The whole listing is to be transcribed exactly as it stands.

---------- Source data ----------

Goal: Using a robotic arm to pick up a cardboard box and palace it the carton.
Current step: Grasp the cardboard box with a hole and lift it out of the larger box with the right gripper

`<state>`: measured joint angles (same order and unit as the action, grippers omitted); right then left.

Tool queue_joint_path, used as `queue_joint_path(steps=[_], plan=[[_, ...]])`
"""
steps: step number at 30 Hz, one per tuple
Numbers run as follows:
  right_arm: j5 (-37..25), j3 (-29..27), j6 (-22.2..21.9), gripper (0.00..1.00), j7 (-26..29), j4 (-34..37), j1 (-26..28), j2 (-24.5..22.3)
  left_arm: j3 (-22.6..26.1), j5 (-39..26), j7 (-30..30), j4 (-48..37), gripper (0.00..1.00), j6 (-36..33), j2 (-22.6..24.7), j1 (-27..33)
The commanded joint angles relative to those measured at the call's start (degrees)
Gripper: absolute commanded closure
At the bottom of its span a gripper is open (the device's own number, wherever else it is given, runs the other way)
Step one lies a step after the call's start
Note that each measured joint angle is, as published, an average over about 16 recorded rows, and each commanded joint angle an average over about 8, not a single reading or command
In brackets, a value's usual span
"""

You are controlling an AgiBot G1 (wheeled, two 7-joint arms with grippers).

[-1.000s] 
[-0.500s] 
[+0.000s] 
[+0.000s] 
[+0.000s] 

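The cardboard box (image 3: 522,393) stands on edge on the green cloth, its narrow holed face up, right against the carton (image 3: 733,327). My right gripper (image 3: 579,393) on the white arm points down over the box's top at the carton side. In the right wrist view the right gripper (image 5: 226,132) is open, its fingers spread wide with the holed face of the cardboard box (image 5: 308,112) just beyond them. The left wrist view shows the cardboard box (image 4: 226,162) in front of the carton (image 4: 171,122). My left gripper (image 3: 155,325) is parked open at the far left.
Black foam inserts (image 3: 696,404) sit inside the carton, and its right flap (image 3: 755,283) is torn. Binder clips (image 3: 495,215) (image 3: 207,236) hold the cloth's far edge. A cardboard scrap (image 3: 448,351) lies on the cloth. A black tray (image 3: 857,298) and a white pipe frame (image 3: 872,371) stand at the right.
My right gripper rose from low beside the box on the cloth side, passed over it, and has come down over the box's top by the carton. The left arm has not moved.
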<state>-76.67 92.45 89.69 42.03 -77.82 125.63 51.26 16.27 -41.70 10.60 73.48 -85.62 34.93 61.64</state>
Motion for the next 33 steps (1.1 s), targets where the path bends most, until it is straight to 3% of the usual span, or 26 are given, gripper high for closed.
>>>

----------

Reply >>
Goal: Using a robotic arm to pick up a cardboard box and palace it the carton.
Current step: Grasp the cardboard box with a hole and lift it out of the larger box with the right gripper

`<state>`: measured joint angles (same order and unit as the action, grippers omitted); right then left.

Tool queue_joint_path, used as `queue_joint_path(steps=[_], plan=[[_, ...]])`
"""
steps: step number at 30 Hz, one per tuple
Numbers run as follows:
  right_arm: j5 (-37..25), j3 (-29..27), j6 (-22.2..21.9), gripper (0.00..1.00), j7 (-26..29), j4 (-34..37), j1 (-26..28), j2 (-24.5..22.3)
  left_arm: j3 (-22.6..26.1), j5 (-39..26), j7 (-30..30), j4 (-48..37), gripper (0.00..1.00), j6 (-36..33), j2 (-22.6..24.7), j1 (-27..33)
The commanded joint angles relative to those measured at the call's start (degrees)
Gripper: absolute commanded closure
At the bottom of its span a gripper is open (the device's own number, wherever else it is given, runs the other way)
Step one lies a step after the call's start
Note that each measured joint angle is, as published, an average over about 16 recorded rows, and each commanded joint angle an average over about 8, not a single reading or command
In brackets, a value's usual span
"""

You are controlling an AgiBot G1 (wheeled, two 7-joint arms with grippers).

[-1.000s] 
[-0.500s] 
[+0.000s] 
[+0.000s] 
[+0.000s] 

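The cardboard box (image 3: 522,393) stands on edge on the green cloth, its narrow holed face up, right against the carton (image 3: 733,327). My right gripper (image 3: 579,393) on the white arm points down over the box's top at the carton side. In the right wrist view the right gripper (image 5: 226,132) is open, its fingers spread wide with the holed face of the cardboard box (image 5: 308,112) just beyond them. The left wrist view shows the cardboard box (image 4: 226,162) in front of the carton (image 4: 171,122). My left gripper (image 3: 155,325) is parked open at the far left.
Black foam inserts (image 3: 696,404) sit inside the carton, and its right flap (image 3: 755,283) is torn. Binder clips (image 3: 495,215) (image 3: 207,236) hold the cloth's far edge. A cardboard scrap (image 3: 448,351) lies on the cloth. A black tray (image 3: 857,298) and a white pipe frame (image 3: 872,371) stand at the right.
My right gripper rose from low beside the box on the cloth side, passed over it, and has come down over the box's top by the carton. The left arm has not moved.
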<state>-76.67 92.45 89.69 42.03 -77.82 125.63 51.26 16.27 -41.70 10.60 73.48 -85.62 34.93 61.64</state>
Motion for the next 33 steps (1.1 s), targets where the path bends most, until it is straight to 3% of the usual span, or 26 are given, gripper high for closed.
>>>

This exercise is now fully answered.